Summary (Lin et al., Sci. Adv. 2019; 5: eaau8528) : Designing nano-crystalline domains gives extremely anti-fatigue-fracture hydrogels for artificial cartilages and soft robots. 

anti-fatigue-fracture hydrogels

Abstract: The emerging applications of hydrogels in devices and machines require these soft materials to maintain robustness under cyclic mechanical loads. Whereas hydrogels have been made tough to resist fracture under a single cycle of mechanical load, these toughened gels still suffer from fatigue fracture under multiple cycles of loads. The reported fatigue threshold (i.e., the minimal fracture energy at which crack propagation occurs under cyclic loads) for synthetic hydrogels is on the order of 1100 J/m2, which is primarily associated with the energy required to fracture a single layer of polymer chains per unit area. Here, we demonstrate that the controlled introduction of crystallinity in hydrogels can significantly enhance their fatigue thresholds, since the process of fracturing crystalline domains for fatigue-crack propagation requires much higher energy than fracturing a single layer of polymer chains. The fatigue threshold of polyvinyl alcohol (PVA) with a crystallinity of 18.9 wt.% in the swollen state can exceed 1,000 J/m2. We further develop a strategy to enhance the anti-fatigue-fracture properties of PVA hydrogels, but still maintain their high water contents and low moduli by patterning highly-crystalline regions in the hydrogels. The current work not only reveals an anti-fatigue-fracture mechanism in hydrogels but also provides a practical method to design anti-fatigue-fracture hydrogels for diverse applications.


Ruobing Bai's picture

Dear Shaoting,

Congratulations on this very nice work. Look forward to more development in the field of fatigue of hydrogels!




linst06's picture

Hi Ruobing,

Thanks! Also congratulations on your nice review on fatigue of hydrogels! The set of papers on fatigue-fracture in your group truly inspire people and motivate people to develop anti-fatigue-fracture hydrogels for applications which require long-term robustness.



L. Roy Xu's picture

Nice work but I find your photos showed a notch, not a sharp tip. 

linst06's picture

Hi Roy,

Thanks for your comment. In our experiment, a pre-crack was cut using a razor blade with tip radius of around 200 um, simulating the sharp crack tip at undeformed state. The image shown here is at deformed state. I attached the schematic as below showing for the single-notch test specimen with a sharp pre-cut at undeformed state [1]. 

Tensile strip

[1] A. Gent, et al. Cut growth and fatigue of rubbers. I. The relationship between cut growth and fatigue. 8, 455-466 (1964)

Mike Ciavarella's picture

In any case, this is not the same as Delta_K.   Obviously G==K^2, so when you make delta_G=Gmax-Gmin this is not the same as delta_K^2.   The troubles start when you want to examine the effect of mean values.  Have you tried different load ratios R?

linst06's picture

Thanks for the comment. Here, we applied cyclic loading with Gmax= G and Gmin=0, therefore the G in this figure is delta G as you mentioned. People usually used G instead of K in highly stretchable materials such as elastomers [1-3] and hydrogels [4]. I attached one representative curve of crack extension versus tearing energy for elastomers as below for reference [1]. In this work, we kept Gmin=0 and didn’t vary the load ratio of R=Gmax/Gmin. People did show effect of Gmin in rubbers that exhibit strain-crystallization [5]. It would be interesting to investigate the effect of load ratio on anti-fatigue-fracture properties of nano-crystalline hydrogels in future works. Thanks for the suggestion!

crack extension


[1] A. Gent, P. Lindley, A. J. J. o. A. P. S. Thomas, Cut growth and fatigue of rubbers. I. The relationship between cut growth and fatigue. 8, 455-466 (1964).
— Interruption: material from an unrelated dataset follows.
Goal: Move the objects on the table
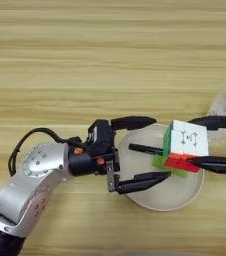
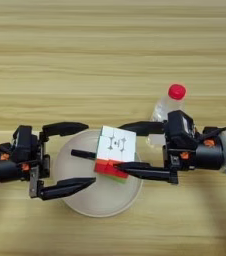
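Left pincer [image 2: 67, 160]: at the plate's left rim, fingers spread wide, one above and one below, gripping nothing; arm entering from lower left.
Plate [image 2: 102, 202]: round, off-white, on the tabletop [image 2: 110, 60] between both pincers.
Pen [image 2: 82, 154]: black, over the plate's left half, tip pointing toward the cube; whether resting or touching the cube, not clear.
Green block [image 1: 161, 162]: flat, peeking out beneath the cube on the plate.
Cube [image 2: 116, 150]: white face up, red and orange along the lower edge; over the plate's right half, apparently raised a little above the green block.
Right pincer [image 2: 142, 150]: reaching in from the right, clamped on the cube, one finger at its far side, one at its near side.
Bottle [image 2: 166, 107]: clear, red cap, lying on the tabletop just behind the right pincer, off the plate.
Step in hand: likely cube held over the plate, carry or placement under way.
Next move: probably a steady grip and a path clear of pen, bottle and the open left fingers.
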`<state>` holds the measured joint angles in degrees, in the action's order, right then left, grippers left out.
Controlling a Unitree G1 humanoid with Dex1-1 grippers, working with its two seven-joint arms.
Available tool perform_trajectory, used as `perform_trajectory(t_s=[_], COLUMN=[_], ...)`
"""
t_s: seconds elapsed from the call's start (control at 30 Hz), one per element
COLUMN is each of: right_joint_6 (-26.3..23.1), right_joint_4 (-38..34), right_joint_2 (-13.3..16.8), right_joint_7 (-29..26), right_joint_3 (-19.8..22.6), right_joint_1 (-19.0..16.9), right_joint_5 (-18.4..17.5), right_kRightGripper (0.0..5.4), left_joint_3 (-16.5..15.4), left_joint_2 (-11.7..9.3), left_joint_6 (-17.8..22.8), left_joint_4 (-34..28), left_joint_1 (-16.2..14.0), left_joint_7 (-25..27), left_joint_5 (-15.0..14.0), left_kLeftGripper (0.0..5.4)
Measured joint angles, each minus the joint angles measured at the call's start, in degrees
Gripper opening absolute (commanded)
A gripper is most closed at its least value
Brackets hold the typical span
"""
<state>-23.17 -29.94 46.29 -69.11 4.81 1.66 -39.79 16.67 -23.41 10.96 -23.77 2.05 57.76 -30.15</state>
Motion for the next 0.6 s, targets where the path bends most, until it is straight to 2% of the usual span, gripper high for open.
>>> perform_trajectory(t_s=[0.27, 0.6], right_joint_6=[-0.18, -1.18], right_joint_4=[-1.31, -2.54], right_joint_2=[0.00, 0.01], right_joint_7=[0.02, 0.31], right_joint_3=[-0.37, -0.84], right_joint_1=[0.30, 0.32], right_joint_5=[-0.24, -1.05], right_kRightGripper=[3.32, 3.32], left_joint_3=[1.74, 2.10], left_joint_2=[-0.26, -0.29], left_joint_6=[0.03, 0.00], left_joint_4=[-0.30, -0.22], left_joint_1=[0.00, 0.08], left_joint_7=[0.44, 0.32], left_joint_5=[0.31, 0.58], left_kLeftGripper=[5.40, 5.40])
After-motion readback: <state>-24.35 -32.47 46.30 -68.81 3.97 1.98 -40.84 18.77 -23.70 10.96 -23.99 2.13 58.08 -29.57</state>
[2] G. Lake, P. J. J. o. A. P. S. Lindley, The mechanical fatigue limit for rubber. 9, 1233-1251 (1965).

[3] G. Lake, P. J. J. o. A. P. S. Lindley, Cut growth and fatigue of rubbers. II. Experiments on a noncrystallizing rubber. 8, 707-721 (1964).

[4] R. Bai, Q. Yang, J. Tang, X. P. Morelle, J. Vlassak, Z. J. E. M. L. Suo, Fatigue fracture of tough hydrogels. 15, 91-96 (2017).

[5] W. Mars, A. J. R. C. Fatemi, Technology, Factors that affect the fatigue life of rubber: a literature survey. 77, 391-412 (2004).

Mike Ciavarella's picture

If I read correctly, your da/dN is rather linear with G.  This would be equivalent, in the language of metals crack growth with Paris law, more or less to da/dN=C Kmax^2, which means m=2, the exponential crack growth.  This case is an interesting limit case.  Among the main consequences of having m=2 are


1) when you integrate the law between initial size a1 and final size a2, normally for m>>2, the effect of final crack size (which gives then influence of static toughness) is very limited.   With m=2, the integral is logarithmic, and hence static toughness cannot be neglected


2) if you have a certain distribution of cracks, normally you would expect a distribution of fatigue lives.  What we found recently is that the case you are invoquing (m=2 ) leads to extremely reduced scatter.  See


On the distribution and scatter of fatigue lives obtained by integration of crack growth curves: Does initial crack size distribution matter?CiavarellaA Papangelo - Engineering Fracture Mechanics, 2018 - ElsevierBy integrating the simple deterministic Paris' law from a distribution of initial defects, in the 
form of a Frechet extreme value distribution, it was known that a distribution of Weibull 
distribution of fatigue lives follows exactly. However, it had escaped previous researchers …

linst06's picture

Thanks for the insightful discussion. In this work, we particularly focused on the fatigue threshold (the minimal fracture energy at which crack propagation occurs under cyclic loads).To identify this number from experiment, we linearly extrapolated the curve of  dc/dN vs. G  to the intercept with the abscissa, to obtain the critical energy release rate Gc, which gives the fatigue threshold.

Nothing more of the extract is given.